On the Clipper Race, you monitor your instruments constantly. Speed, heading, trim, sail shape — the data comes at you continuously and you make adjustments based on what it tells you. But one of the first things you learn is that an instrument calibrated to the wrong datum gives you confident, precise, completely wrong information. You can spend hours optimising for a number that doesn’t reflect reality, feeling like you’re making progress, while the waypoint gets no closer.

That’s where some organisations are with cloud sustainability today. They’re receiving dashboards and reports that look authoritative, without fully understanding the methodology behind them. They’re measuring something — but not necessarily the right thing.

The organisations I’ve seen making genuine progress on this are the ones that have approached cloud sustainability with the same sceptical discipline they’d apply to any other metric. They’ve asked their cloud providers to explain the methodology. They’ve distinguished between market-based and location-based Scope 2 figures. They’ve started mapping cloud spend to carbon estimates using their existing FinOps data, and they’ve built in a process for reviewing that data over time as the tooling matures. They haven’t waited for perfect measurement — they’ve started with a good-enough baseline and improved from there.

That’s not a simple undertaking, and I won’t pretend it is.

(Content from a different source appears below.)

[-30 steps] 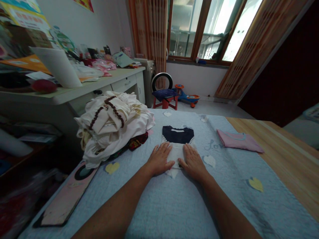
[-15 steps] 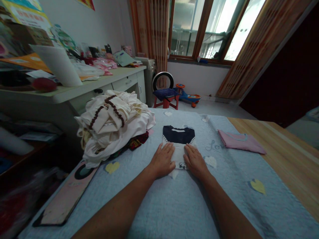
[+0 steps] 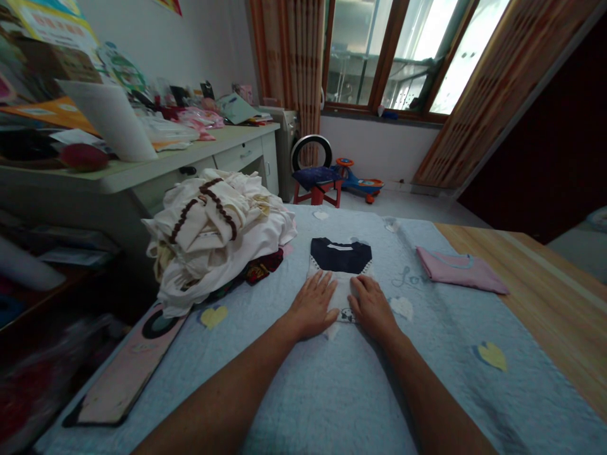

The tooling is still maturing. The regulatory landscape is still evolving. The difference between an unbundled REC and a 24/7 Power Purchase Agreement is not yet common knowledge in most boardrooms. But the regulatory and reputational reasons to start are only becoming more pressing — and the organisations that build this capability now, rather than scrambling to meet a reporting deadline, will be in a much stronger position.

The question I’d invite you to sit with is this: if your board asked you today to explain your organisation’s cloud carbon footprint — methodology and all — what would you say?